* _Exercise description_
Where in the entries below does "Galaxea" appear? Copy every line that has it.

* _Source data_
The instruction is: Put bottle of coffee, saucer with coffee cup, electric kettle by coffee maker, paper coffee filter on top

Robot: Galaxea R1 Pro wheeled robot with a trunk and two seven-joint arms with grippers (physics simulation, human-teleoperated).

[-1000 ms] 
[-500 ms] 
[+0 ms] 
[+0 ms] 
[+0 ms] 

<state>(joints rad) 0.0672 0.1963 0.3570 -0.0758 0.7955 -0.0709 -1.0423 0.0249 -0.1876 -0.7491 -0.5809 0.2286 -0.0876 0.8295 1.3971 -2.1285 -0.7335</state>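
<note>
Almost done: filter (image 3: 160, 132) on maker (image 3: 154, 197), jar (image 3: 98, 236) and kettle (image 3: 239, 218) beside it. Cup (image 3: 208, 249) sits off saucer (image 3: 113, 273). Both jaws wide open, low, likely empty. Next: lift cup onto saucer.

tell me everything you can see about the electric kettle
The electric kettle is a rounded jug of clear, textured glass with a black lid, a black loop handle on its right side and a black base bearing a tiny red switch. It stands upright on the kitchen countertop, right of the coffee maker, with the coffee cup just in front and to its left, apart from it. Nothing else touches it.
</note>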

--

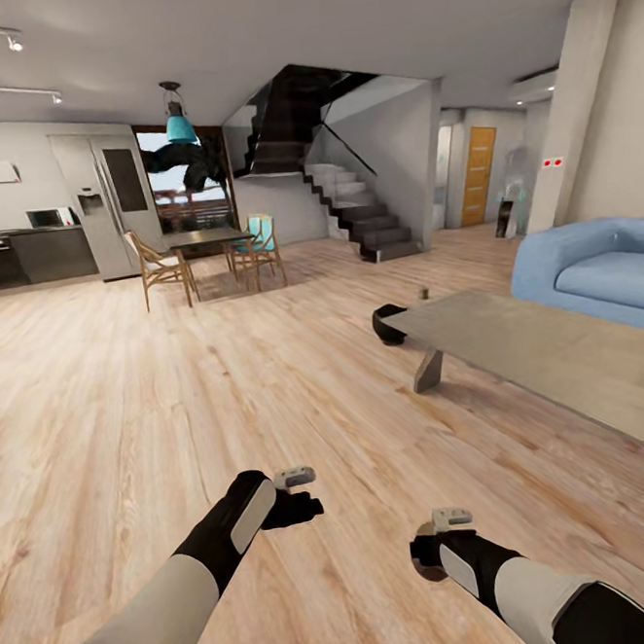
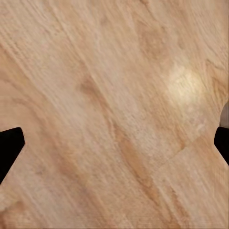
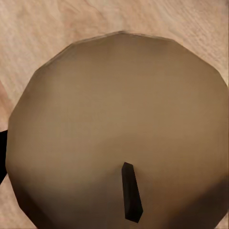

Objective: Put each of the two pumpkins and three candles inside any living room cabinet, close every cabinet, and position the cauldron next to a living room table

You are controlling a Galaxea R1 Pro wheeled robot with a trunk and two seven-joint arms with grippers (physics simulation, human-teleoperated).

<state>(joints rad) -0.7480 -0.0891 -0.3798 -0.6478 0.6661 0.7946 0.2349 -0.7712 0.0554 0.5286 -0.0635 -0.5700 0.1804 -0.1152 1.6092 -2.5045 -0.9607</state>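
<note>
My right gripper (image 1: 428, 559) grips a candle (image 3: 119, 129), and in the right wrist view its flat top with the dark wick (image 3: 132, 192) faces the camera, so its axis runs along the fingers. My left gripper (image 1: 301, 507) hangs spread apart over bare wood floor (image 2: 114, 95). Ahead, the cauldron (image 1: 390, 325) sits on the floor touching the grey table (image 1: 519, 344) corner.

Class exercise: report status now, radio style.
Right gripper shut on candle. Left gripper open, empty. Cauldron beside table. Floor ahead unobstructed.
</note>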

* _Task output_
Robot: Galaxea R1 Pro wheeled robot with a trunk and two seven-joint arms with grippers (physics simulation, human-teleoperated).
You are controlling a Galaxea R1 Pro wheeled robot with a trunk and two seven-joint arms with grippers (physics simulation, human-teleoperated).

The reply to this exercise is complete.